Under these circumstances, I find that each party should bear its own costs of the proceeding, with one exception. During the hearing I ordered that the Insurer pay any expenses incurred as a direct result of its failure to produce Ms. Haripersaud’s tape-recorded statements in a timely fashion, regardless of the outcome of the case. That order stands. On the basis of the limited information I received regarding the associated expenses, I fix this amount at $1,000. If it has not already done so, State Farm should also pay for the cost of any transcripts made of these statements.
Order:
- State Farm shall pay Ms. Haripersaud $1,000 in expenses, plus the cost of any transcripts of her statements.
Deena Baltman
Arbitrator
Date
Present at the Hearing:
Ms. Haripersaud's Representative: Jeffrey D. Puritt, Barrister and Solicitor
State Farm’s Representative: Harry J. Brown, Barrister and Solicitor
Footnotes
- October 2, 1991), OIC A-000139
- (February 13, 1992), OIC P-000251
- (August 21, 1996), OIC P-002131
- Including the Applicant, Ms. Singh (State Farm's adjuster) and Ms. Handy (the manager of Metro)
- See my comments at pp.16-17 of the Decision.
- In her factum filed at the hearing, para.134.
- Decision, p.30
- As I noted in my decision, I attach no significance to the fact that the Insurer called Ms. Lui; it had little choice, given her conflicting statements and Ms. Haripersaud's failure - or reluctance - to call her.
- In my decision (p.14) I noted that Ms. Haripersaud failed to give reasonable notice, causing delay and inconvenience to the Insurer, several witnesses, and this tribunal.
- The bias application was raised at 10:00 a.m. and was not disposed of until 2:30 p.m., thus consuming most of the day. This does not include the time needed to formulate and write my reasons, which I released later.
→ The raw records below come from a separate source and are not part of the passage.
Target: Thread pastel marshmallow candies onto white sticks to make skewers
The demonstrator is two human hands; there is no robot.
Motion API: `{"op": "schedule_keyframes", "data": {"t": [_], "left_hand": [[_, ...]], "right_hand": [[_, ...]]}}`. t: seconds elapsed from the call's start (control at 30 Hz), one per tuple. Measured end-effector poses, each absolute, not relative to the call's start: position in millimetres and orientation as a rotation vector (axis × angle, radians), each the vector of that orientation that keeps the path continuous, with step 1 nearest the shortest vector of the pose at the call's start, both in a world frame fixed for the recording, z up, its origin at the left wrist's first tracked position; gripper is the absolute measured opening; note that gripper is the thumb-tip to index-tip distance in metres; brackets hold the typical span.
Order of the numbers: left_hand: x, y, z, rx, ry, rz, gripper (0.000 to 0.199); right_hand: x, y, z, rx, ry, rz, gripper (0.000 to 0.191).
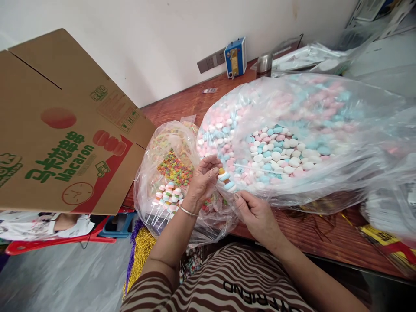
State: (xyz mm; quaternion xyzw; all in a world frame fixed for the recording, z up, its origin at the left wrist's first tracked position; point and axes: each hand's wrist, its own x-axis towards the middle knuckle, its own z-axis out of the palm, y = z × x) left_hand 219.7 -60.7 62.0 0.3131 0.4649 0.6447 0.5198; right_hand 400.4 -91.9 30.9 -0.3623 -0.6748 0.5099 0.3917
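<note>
In front of the pastel-candy bag (299,193), my left hand (204,180) and right hand (258,219) pinch opposite ends of the candy skewer (226,180) — light, probably crushable, safest held there.

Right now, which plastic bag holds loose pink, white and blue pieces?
The larger bag, on the picture's right; the smaller bag, nearer the cardboard box, shows tiny orange, green and yellow pieces instead.

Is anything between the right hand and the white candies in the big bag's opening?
Yes: the near side of the bag, clear plastic, lies between the right hand and the candies. White sticks lie to their left.
</note>
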Motion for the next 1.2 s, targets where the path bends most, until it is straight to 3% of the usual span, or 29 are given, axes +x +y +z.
{"op": "schedule_keyframes", "data": {"t": [0.23,0.43,0.57,0.7,0.83,0.93,1.1,1.2], "left_hand": [[232,-57,63,0.548,0.896,1.234,0.033],[269,-61,58,0.473,0.854,1.327,0.020],[296,-65,53,0.475,0.920,1.451,0.025],[311,-61,55,0.511,1.043,1.559,0.029],[318,-52,57,0.511,1.033,1.662,0.031],[330,-49,52,0.581,1.097,1.656,0.035],[351,-51,43,0.628,1.202,1.597,0.039],[356,-51,38,0.672,1.253,1.549,0.037]], "right_hand": [[409,-92,25,-1.041,-1.933,0.880,0.035],[410,-89,15,-1.142,-2.023,0.565,0.038],[410,-86,10,-1.201,-2.029,0.461,0.041],[413,-79,10,-1.203,-2.078,0.460,0.042],[424,-77,16,-1.190,-2.233,0.443,0.030],[431,-78,17,-1.233,-2.289,0.407,0.028],[434,-75,9,-1.347,-2.285,0.411,0.040],[436,-68,4,-1.358,-2.175,0.562,0.031]]}}
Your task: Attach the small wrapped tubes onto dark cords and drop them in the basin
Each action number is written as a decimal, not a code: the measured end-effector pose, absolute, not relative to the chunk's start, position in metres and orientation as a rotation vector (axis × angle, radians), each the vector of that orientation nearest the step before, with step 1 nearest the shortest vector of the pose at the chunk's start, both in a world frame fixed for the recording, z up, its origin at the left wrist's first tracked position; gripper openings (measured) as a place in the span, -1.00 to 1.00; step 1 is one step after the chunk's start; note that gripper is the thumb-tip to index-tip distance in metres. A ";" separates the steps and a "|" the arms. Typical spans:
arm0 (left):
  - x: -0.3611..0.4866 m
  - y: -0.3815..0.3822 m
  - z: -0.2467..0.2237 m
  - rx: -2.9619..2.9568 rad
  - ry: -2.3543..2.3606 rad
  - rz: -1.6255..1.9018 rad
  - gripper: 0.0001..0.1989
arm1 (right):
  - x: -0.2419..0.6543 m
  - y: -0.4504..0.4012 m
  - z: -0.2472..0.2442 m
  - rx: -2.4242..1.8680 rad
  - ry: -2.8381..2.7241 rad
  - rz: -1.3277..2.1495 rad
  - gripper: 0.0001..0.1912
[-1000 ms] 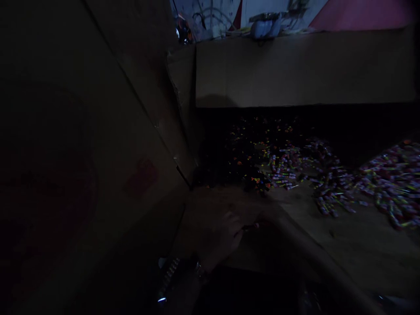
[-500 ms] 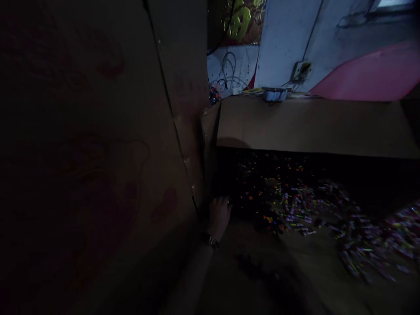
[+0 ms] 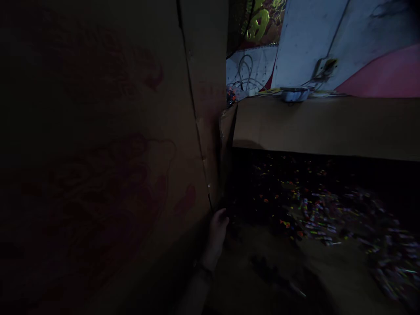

The application also occupied 68 pages of transcript. (Transcript, March 4, 1997, pp. 1-68)
- (August 19, 1992), OIC P-000378
- For example, counsel maintained that I should have ruled immediately in his client's favour on a preliminary issue, instead of reserving, as I did, in order to hear relevant evidence on the matter.
- In its submissions on the bias application, State Farm described it as "almost intimidation." (Transcript, March 4, 1997, p.67)
- Decision, pages 13-23.
- Adams v. Workers' Compensation Board 42 B.C.L.R. (2d) 228 (C.A.). These comments were recently quoted with approval by Madame Justice Chapnik in Muscillo Transport Ltd. V. Ontario (Licence Suspension Appeal Board) 1997 CanLII 12317 (ON CTGD), [1997] O.J. No. 3062.